However, this approach modifies the tess4j publicly released Jar package, which is problematic for future upgrades, so this is not recommended.
2 Place the linux-x86-64 in the Java project's classpath root directory. This way, tess4j can find the library when it is running. My Java project was built with Gradle, so I put these files under Src/main/resources.
The files contained in the linux-x86-64 directory are/usr/local/lib copied from the Linux system, and some linked files are removed, as follows:
At this point, you have completed the preparation of tess4j in the library file.
Set tesseract Data directory in tess4j Tessdata
Tesseract runtime is required to load the language training data, according to the Convention, these training data need to be placed under Tessdata. However, the tess4j 4.0.2 is inconsistent with the Windows and Linux operating system directory processing methods.
Initialize the Tesseract code, Setdatapath is used to set the Tessdata directory.

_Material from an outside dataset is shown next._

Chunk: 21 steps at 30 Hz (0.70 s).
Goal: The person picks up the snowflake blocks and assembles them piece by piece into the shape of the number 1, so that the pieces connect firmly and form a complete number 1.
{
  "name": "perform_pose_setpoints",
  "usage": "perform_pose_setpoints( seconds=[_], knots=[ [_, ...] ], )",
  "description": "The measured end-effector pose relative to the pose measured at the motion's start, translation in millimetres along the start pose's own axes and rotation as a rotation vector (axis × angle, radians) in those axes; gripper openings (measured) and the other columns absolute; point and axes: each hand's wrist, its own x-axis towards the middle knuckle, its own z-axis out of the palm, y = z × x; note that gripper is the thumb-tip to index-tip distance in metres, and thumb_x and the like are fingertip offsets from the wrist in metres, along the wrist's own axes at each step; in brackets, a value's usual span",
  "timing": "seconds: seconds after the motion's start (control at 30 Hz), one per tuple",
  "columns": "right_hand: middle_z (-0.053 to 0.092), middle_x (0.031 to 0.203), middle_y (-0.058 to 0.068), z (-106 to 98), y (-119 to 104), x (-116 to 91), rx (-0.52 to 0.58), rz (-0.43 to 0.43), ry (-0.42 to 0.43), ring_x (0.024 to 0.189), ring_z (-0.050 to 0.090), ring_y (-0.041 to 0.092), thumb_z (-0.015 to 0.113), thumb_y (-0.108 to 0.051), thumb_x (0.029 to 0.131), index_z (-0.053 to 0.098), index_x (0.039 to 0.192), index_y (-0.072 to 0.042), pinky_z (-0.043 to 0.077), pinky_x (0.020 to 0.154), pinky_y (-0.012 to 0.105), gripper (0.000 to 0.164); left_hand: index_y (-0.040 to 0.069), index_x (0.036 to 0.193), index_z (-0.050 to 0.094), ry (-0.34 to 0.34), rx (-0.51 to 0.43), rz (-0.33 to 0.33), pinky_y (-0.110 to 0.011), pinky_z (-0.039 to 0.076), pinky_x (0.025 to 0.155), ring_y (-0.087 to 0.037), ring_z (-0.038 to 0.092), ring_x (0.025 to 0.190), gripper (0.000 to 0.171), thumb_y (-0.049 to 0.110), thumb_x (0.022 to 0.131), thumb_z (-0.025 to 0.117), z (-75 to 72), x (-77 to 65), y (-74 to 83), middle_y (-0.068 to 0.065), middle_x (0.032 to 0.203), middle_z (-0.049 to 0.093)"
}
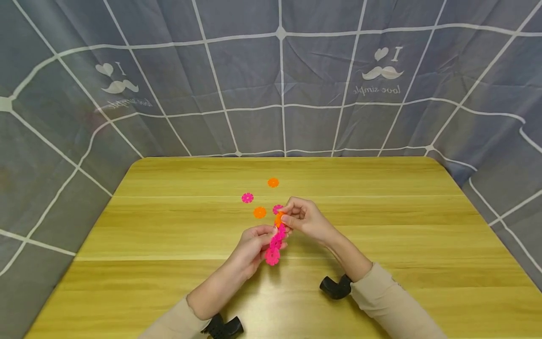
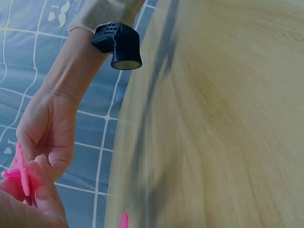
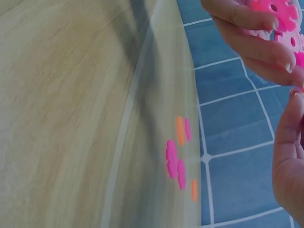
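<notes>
In the head view, my left hand (image 1: 253, 246) grips a short chain of pink notched snowflake discs (image 1: 273, 256) joined edge to edge. An orange notched disc (image 1: 279, 219) sits at the chain's far end, pinched between thumb and fingers of my right hand (image 1: 311, 220). Both hands are raised over the table and meet at the chain. From the right wrist, the pink discs (image 3: 280, 14) show behind the curled fingers of the left hand (image 3: 256, 42). The left wrist view has pink discs (image 2: 21, 171) edge-on between the hands; the orange disc is hidden there.
Loose discs lie on the wooden table (image 1: 169, 226) beyond the hands: an orange one (image 1: 273, 182) farthest off, a pink one (image 1: 247, 197) at left, another orange one (image 1: 260, 212) nearer, and a pink one (image 1: 277, 209) beside the right fingertips. A grey curtain (image 1: 254, 84) surrounds the table.
</notes>
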Motion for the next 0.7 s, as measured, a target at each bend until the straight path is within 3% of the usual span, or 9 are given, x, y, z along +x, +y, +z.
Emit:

Itesseract instance = new Tesseract ();//Set Tessdata directory Instance.setdatapath ("/path/to/tessdata");
The training data for Tesseract is named "Language name. Traineddata".
after testing, in Windows, you need to specify directly to the. Traineddata directory, in Linux, you need to specify to a directory, which contains a folder called Tessdata, Tessdata Internal is the. traineddata file.
To illustrate:
In Windows, Instance.setdatapath ("Lngdata/tessdata");
In Linux, Instance.setdatapath ("Lngdata");
This is obviously a bug, but the open source project has bugs that are commonplace.
To do this, I made a small adaptation to the operating system in practice.
ITesseract instance = new Tesseract();
File tessTrainedDataLoc = null;
If(SystemDetector.isWindows())
{
/ / Windows Data directory directly assigned to the directory where *.traineddata is located
tessTrainedDataLoc = new File(System.getProperty("user.dir"),"lngData\\tessdata");
}
Else
{
// In Linux (such as CentOS 7), the Data directory is assigned to the tessdata level.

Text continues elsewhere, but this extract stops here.